The next big consideration was the dataset responsible for training our model. Valorant’s community-based platform, vlr.gg, which includes comprehensive statistics for every Valorant player and game, was our first choice for the dataset. The website contained insightful player-specific statistics that were aggregated over all their participating games. Given that Bedrock Knowledge Bases allowed native implementation of web crawlers to scrape player data, we assumed vlr.gg would be a viable and the only source of information for training our model. However, we soon ran into problems where we either were not able to appropriately configure the KB with the web crawler or we were easily crossing the agreed-upon rate limits for accessing vlr.gg.
Soon, after taking inspiration from player metrics in vlr.gg, we turned our eyes toward the extensive game data files that were provided to us by the Riot Games team. This dataset essentially consisted of game log files and a variety of player, team, and league-specific metadata organized by their respective VCT tournaments and years. Given this vast data lake, translating all the data entities and their underlying relationships into a meaningful Miro board was a necessity. Clearly, parsing through all these data files would prove to be a programmatic and resource-intensive burden; however, it allowed us to build our very own player and agent-specific aggregations that accurately measured a player’s performance across all their games. While we used the player, team, and league metadata JSON files to gather human-friendly information about each of these entities, we used the game log files to calculate and finally aggregate a player’s performance off of metrics like kills, deaths, assists, combat score, etc.
After deconstructing the raw game data into a structured format, we created a Bedrock pipeline to feed the information to our Bedrock Agent via Bedrock’s native RAG capabilities. Unfortunately, the agent alone performed poorly at utilizing the information from the knowledge base to handle user queries. To mitigate this issue, we experimented with Agent Action Groups that involved creating Lambda functions to help the knowledge base traverse queries. Due to the unnecessary rise in complexity, we eventually decided on an alternative approach to employ a variety of prompting techniques including the following: chain of thought, multi-shot, XML tagging, pre-filling responses for output control, and chaining multiple prompts.

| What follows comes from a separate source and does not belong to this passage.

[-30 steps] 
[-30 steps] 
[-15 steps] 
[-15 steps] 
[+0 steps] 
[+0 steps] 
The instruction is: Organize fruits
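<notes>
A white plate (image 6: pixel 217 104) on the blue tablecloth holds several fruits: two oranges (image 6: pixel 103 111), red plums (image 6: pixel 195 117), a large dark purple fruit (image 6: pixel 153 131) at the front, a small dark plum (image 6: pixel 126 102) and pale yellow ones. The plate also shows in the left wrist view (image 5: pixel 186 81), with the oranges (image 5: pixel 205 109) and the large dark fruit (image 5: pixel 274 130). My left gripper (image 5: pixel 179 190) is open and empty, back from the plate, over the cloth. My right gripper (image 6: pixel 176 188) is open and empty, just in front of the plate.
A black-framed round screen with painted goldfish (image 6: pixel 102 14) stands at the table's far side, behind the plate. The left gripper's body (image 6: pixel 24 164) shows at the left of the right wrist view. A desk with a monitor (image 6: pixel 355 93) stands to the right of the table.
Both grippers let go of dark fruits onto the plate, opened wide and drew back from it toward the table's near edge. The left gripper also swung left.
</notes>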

Throughout the project implementation, we remained mindful of the pricing considerations, ultimately influencing our choice of hosting the chat interface over AWS Amplify. In fact, due to our sensitivity to AWS pricing, we refrained from hosting/storing any of the raw game data (over 100 GB) in our S3 buckets. Instead, we ran our custom ETL transformations on the data in real time during transit. At all stages, we optimized our solutions by reducing extraneous data and only keeping the information we truly needed.
Challenges
We encountered several challenges including the sustainable maintenance of AWS expenditure, handling inconsistencies in Valorant game data files, accurately training our model, and finally optimizing it to reduce the response return times. As mentioned before, we handled our AWS expenditure by being mindful of our expenses and optimized the model for our use case by delving into several prompt engineering techniques.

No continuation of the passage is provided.